Organophosphorus hydrolase (OPH) is a highly effective bioscavenger for detoxifying hazardous organophosphorus compounds. However, its practical application is hindered by low yield and poor stability. In this study, we employed Small Ubiquitin-like Modifier (SUMO) fusion expression to enhance the solubility of the OPH mutant G5C23-D208G and, for the first time, immobilized the enzyme on a zeolitic imidazolate framework-F (ZIF-F) carrier to improve its stability.
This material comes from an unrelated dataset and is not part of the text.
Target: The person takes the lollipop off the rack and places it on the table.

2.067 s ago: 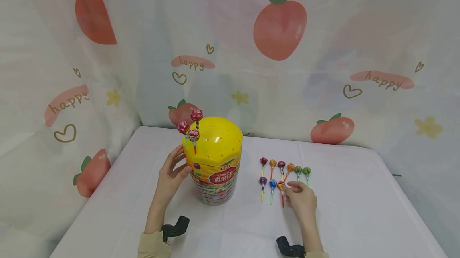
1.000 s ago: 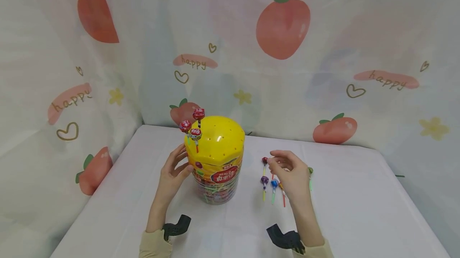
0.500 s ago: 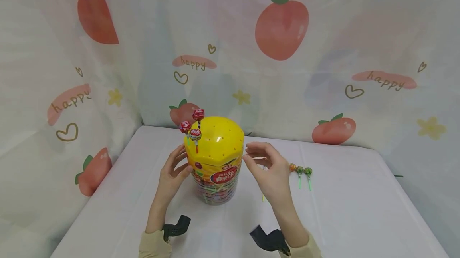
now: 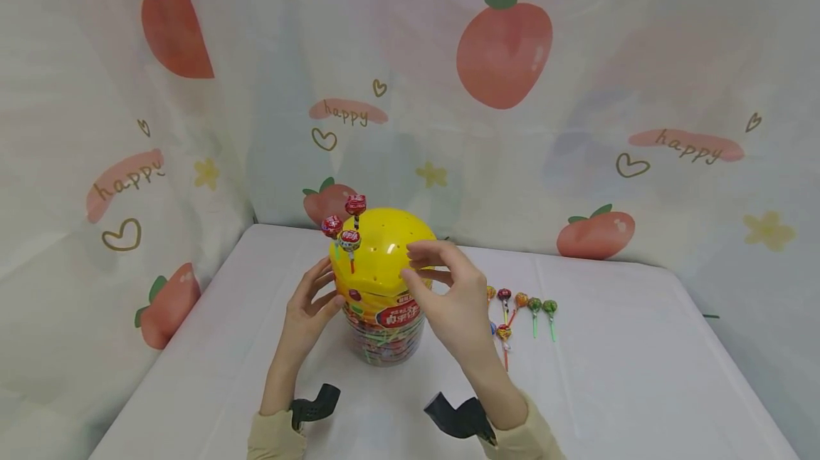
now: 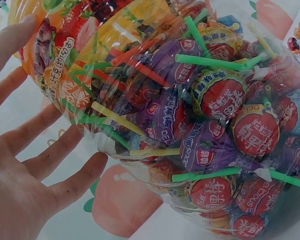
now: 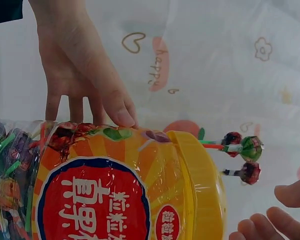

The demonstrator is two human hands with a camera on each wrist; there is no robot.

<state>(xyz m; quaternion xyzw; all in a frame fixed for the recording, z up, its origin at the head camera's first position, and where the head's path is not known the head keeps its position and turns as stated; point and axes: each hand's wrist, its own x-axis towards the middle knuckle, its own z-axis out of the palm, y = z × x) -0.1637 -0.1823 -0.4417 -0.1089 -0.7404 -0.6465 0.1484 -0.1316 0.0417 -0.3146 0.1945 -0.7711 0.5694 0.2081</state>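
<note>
In the head view a clear jar (image 4: 387, 343) full of lollipops stands on the table, topped by a yellow lid (image 4: 400, 228) with small holes. Three lollipops stick up from the lid's left side, among them a red-wrapped lollipop (image 4: 350, 239). My left hand (image 4: 309, 314) rests against the jar's left side, fingers spread along its wall in the left wrist view. My right hand (image 4: 451, 296) hovers by the lid's right side, its thumb and fingers parted and nothing visible between them. In the right wrist view only its fingertips (image 6: 292, 196) show, at the lower right corner.
Right of the jar, loose lollipops lie in two rows, including a green lollipop (image 4: 550, 307) and a yellow-red lollipop (image 4: 504, 332); my right hand hides some. A printed cloth backdrop (image 4: 410, 54) hangs behind and beside the white table (image 4: 640, 346).
My right hand has left the yellow-red lollipop on the table and moved left across the rows to the lid, passing in front of the jar's right edge. My left hand stays against the jar.
</note>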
The SUMO-G5C23-D208G fusion protein was successfully expressed in Escherichia coli, resulting in a yield that was 2.4 times higher than that of native OPH and an 11-fold increase in solubility. The purified protein achieved a purity of 95%. The immobilized enzyme, SU-MO-G5C23-D208G@ZIF-F, exhibited a farfalle-shaped structure with a diameter of approximately 3-5 μm. Compared to the free enzyme, the immobilized enzyme maintained high catalytic efficiency (kcat/Km = 8.9 × 10(4) M(-1)·s(-1)) and demonstrated enhanced thermal stability, pH stability, and reusability. This study has significantly improved the yield and stability of OPH, thereby supporting its potential for industrial applications.